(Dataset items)
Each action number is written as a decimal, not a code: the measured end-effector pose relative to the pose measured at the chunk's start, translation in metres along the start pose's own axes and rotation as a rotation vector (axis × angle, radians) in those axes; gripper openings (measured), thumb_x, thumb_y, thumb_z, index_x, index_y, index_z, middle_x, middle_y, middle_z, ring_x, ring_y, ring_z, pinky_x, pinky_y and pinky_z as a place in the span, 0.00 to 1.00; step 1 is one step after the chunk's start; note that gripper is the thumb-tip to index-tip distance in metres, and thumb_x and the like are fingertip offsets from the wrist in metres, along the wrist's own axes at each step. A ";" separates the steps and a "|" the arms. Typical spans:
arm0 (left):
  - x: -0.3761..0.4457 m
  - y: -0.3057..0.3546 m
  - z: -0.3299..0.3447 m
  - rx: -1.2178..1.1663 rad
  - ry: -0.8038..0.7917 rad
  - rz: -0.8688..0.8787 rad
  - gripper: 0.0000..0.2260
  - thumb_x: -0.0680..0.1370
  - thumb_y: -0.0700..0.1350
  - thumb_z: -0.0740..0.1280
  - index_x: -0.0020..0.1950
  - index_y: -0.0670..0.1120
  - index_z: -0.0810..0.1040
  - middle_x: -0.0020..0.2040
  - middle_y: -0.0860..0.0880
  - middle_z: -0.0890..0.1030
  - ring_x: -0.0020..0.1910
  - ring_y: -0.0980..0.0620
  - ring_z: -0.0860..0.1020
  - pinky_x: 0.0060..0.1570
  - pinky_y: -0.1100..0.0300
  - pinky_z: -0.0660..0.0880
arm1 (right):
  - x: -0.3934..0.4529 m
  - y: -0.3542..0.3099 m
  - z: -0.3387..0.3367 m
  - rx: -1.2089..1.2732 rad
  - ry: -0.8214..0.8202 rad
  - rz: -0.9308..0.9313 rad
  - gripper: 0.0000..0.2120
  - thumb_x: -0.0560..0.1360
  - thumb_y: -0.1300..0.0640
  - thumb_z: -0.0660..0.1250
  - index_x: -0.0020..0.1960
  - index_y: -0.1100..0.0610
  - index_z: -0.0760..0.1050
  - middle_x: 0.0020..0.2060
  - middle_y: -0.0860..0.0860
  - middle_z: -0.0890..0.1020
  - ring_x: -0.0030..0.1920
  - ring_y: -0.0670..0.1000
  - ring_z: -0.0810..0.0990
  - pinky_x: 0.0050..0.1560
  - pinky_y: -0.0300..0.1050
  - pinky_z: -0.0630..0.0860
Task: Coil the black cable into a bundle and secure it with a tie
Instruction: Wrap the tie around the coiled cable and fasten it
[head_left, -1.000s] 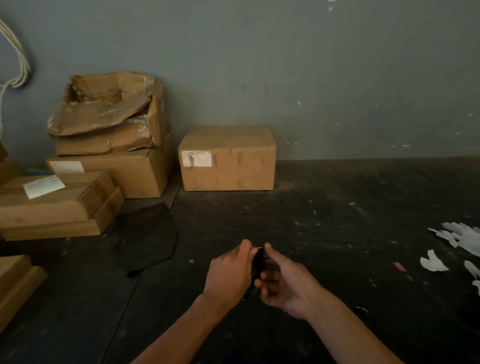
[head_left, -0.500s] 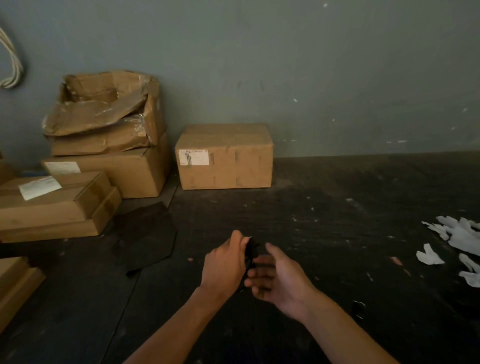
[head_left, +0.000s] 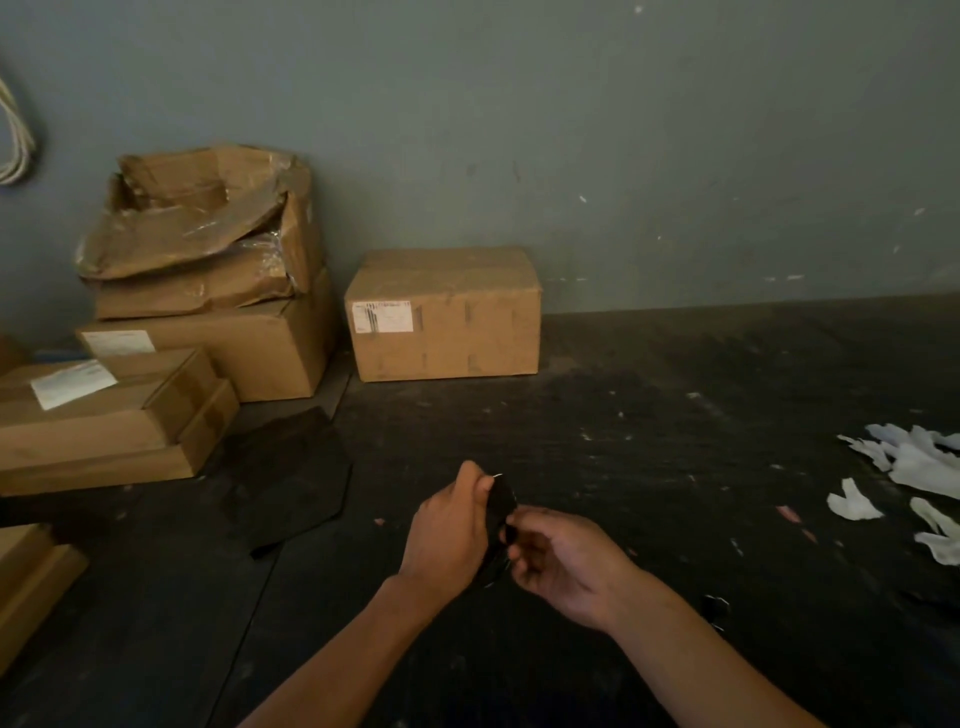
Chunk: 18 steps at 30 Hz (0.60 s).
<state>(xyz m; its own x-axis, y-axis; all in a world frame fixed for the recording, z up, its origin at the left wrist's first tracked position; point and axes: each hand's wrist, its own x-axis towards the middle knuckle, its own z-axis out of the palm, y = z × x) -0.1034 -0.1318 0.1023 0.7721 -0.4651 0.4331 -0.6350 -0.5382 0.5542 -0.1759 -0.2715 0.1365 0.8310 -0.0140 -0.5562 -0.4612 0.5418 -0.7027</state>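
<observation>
- At the far left, some pale cords (head_left: 15, 140) hang on the grey-green wall (head_left: 623, 130).
- Below them a group of cardboard boxes (head_left: 156, 374) stands against the wall. The top box (head_left: 202, 228) is crushed and torn, and its flaps are open. The lower boxes carry white labels.
- One more box corner (head_left: 31, 582) shows at the left edge, closer to the camera.
- A flat dark sheet (head_left: 291, 478) lies on the dark table (head_left: 675, 415), just in front of the boxes and to the left of the hands.
- A closed single box (head_left: 444, 314) with a white label stands alone by the wall, behind the hands.
- The left hand (head_left: 449, 535) is above the table with its back to the camera. Its fingers are curled and they pinch the upper left side of the black cable (head_left: 501, 504).
- The cable is a small dark bundle, held between the two hands and above the table. It is dim, so I cannot count its loops. A thin light strand shows at its top, next to the left fingertips; I cannot tell if this is the tie.
- The right hand (head_left: 566, 564) touches the lower right side of the bundle. Its thumb and fingers are curled and they pinch the cable there.
- A small dark object (head_left: 716, 607) lies on the table, to the right of the right forearm.
- At the far right, white scraps (head_left: 914, 467) lie scattered on the table, well apart from the hands.
</observation>
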 end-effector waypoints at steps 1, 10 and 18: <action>-0.001 0.000 0.003 -0.095 -0.003 -0.041 0.17 0.81 0.57 0.46 0.50 0.48 0.68 0.39 0.50 0.78 0.32 0.56 0.78 0.33 0.58 0.79 | 0.000 0.000 0.000 -0.020 0.019 -0.013 0.11 0.75 0.62 0.69 0.56 0.61 0.81 0.43 0.57 0.82 0.38 0.51 0.78 0.38 0.43 0.76; -0.015 0.007 0.013 -0.543 -0.139 -0.334 0.06 0.84 0.41 0.54 0.55 0.44 0.70 0.44 0.45 0.77 0.37 0.57 0.77 0.38 0.62 0.77 | 0.008 0.007 -0.006 -0.124 0.150 -0.155 0.07 0.76 0.60 0.69 0.53 0.60 0.81 0.43 0.55 0.83 0.42 0.51 0.79 0.44 0.45 0.76; -0.022 0.001 0.027 -0.478 0.104 -0.407 0.06 0.83 0.38 0.56 0.55 0.48 0.69 0.44 0.46 0.79 0.39 0.57 0.79 0.39 0.63 0.77 | 0.014 0.024 -0.008 -0.327 0.232 -0.028 0.06 0.76 0.59 0.69 0.51 0.59 0.81 0.39 0.54 0.83 0.36 0.49 0.79 0.35 0.41 0.75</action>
<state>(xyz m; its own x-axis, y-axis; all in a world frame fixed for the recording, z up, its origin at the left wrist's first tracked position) -0.1214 -0.1416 0.0741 0.9629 -0.2058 0.1747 -0.2280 -0.2735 0.9345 -0.1774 -0.2654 0.1086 0.7694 -0.2347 -0.5941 -0.5452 0.2434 -0.8022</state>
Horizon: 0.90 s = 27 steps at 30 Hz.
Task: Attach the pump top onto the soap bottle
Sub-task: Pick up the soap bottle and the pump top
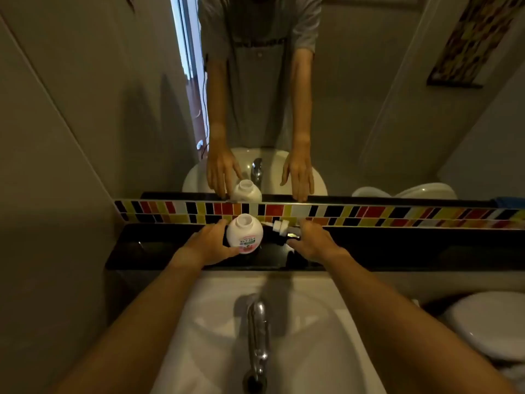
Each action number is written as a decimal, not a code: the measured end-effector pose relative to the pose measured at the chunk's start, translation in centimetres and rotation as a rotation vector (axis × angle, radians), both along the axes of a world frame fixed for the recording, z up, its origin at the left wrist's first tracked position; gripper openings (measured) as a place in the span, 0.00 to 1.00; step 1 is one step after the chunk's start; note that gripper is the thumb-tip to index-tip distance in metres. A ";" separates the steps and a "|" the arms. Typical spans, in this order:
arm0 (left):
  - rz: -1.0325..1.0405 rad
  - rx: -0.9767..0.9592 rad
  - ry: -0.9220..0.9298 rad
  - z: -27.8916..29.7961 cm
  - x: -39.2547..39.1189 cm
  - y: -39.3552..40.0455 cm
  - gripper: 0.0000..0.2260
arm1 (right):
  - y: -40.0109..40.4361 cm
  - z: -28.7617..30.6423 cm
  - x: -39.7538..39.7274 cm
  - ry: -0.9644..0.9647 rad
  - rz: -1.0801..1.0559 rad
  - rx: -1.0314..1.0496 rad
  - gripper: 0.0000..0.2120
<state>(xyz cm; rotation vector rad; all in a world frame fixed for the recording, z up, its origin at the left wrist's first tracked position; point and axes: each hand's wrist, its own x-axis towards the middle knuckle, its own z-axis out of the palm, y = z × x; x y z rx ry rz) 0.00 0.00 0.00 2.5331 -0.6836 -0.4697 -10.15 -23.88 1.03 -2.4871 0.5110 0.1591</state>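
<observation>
A squat white soap bottle (245, 234) with a pink and green label stands upright on the black ledge (397, 248), its wide neck open and uncapped. My left hand (211, 243) wraps around the bottle's left side, thumb at the front. The white pump top (281, 225) lies on its side on the ledge just right of the bottle. My right hand (314, 240) hovers right beside the pump top, fingers apart, holding nothing.
A white sink (326, 336) with a chrome tap (257, 331) lies below the ledge. A strip of coloured tiles (369, 213) and a mirror (369, 109) rise behind it. A white toilet (488, 322) sits at the lower right.
</observation>
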 end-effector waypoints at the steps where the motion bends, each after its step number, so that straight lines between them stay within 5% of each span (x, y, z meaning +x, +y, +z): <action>1: 0.012 -0.048 -0.002 -0.8 0.3 -0.3 0.37 | 0.0 -0.6 0.6 -0.020 0.001 -0.030 0.24; 10: 0.155 -0.382 0.066 -5.7 1.7 -3.6 0.36 | 0.1 -5.6 4.3 -0.021 0.018 -0.209 0.29; 17: 0.119 -0.367 -0.019 -4.4 1.9 -1.9 0.34 | -0.8 -5.1 2.4 -0.087 -0.027 -0.156 0.18; 23: 0.134 -0.321 -0.151 -1.3 -0.6 0.6 0.33 | -1.4 -0.2 -2.6 -0.278 -0.056 0.140 0.26; 27: 0.164 -0.254 -0.157 1.1 -3.1 1.2 0.34 | -0.5 3.0 -5.9 -0.353 -0.006 0.155 0.24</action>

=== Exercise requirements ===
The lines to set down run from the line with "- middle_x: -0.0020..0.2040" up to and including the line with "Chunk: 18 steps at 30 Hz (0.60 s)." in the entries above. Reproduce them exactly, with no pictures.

=== Output for this task ===
  - middle_x: -0.0020..0.2040
  - middle_y: -0.0860..0.0880
  - middle_z: -0.0890..0.1030
  - ring_x: -0.0020..0.1910
  - ring_y: -0.0980..0.0620
  - ring_z: -0.0860..0.1020
  - pinky_x: 0.0060..0.1570
  - pinky_y: -0.1100..0.0300
  - pinky_z: -0.0660..0.0880
arm1 (right):
  - x: -0.3934..0.4529 m
  - y: -0.3542..0.3099 m
  - z: -0.3387..0.3367 m
  - rx: -1.2089..1.2732 rad
  - ry: -0.8214..0.8202 rad
  - rz: -0.9308..0.9313 rad
  - gripper: 0.0000..0.2120
  - thumb_x: -0.0560..0.1360
  - thumb_y: -0.1300..0.0640
  - thumb_z: -0.0660..0.1250
  - index_x: -0.0020..0.1960
  - index_y: -0.1100..0.0610
  - index_z: -0.0760..0.1050
  - middle_x: 0.0020..0.2060
  - middle_y: -0.0860..0.0860
  - middle_z: -0.0890..0.1020
  - ring_x: -0.0030..0.1920
  - ring_y: -0.0670..0.1000
  - ring_z: -0.0810..0.0990
  - pinky_x: 0.0050..0.1560
  - pinky_y: -0.0300..0.1050
  - pinky_z: -0.0630..0.0860
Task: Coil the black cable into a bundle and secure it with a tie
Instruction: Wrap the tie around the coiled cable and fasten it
[head_left, -1.000s] 
[head_left, -0.500s] 
[head_left, +0.000s] 
Chunk: 18 steps at 30 Hz (0.60 s).

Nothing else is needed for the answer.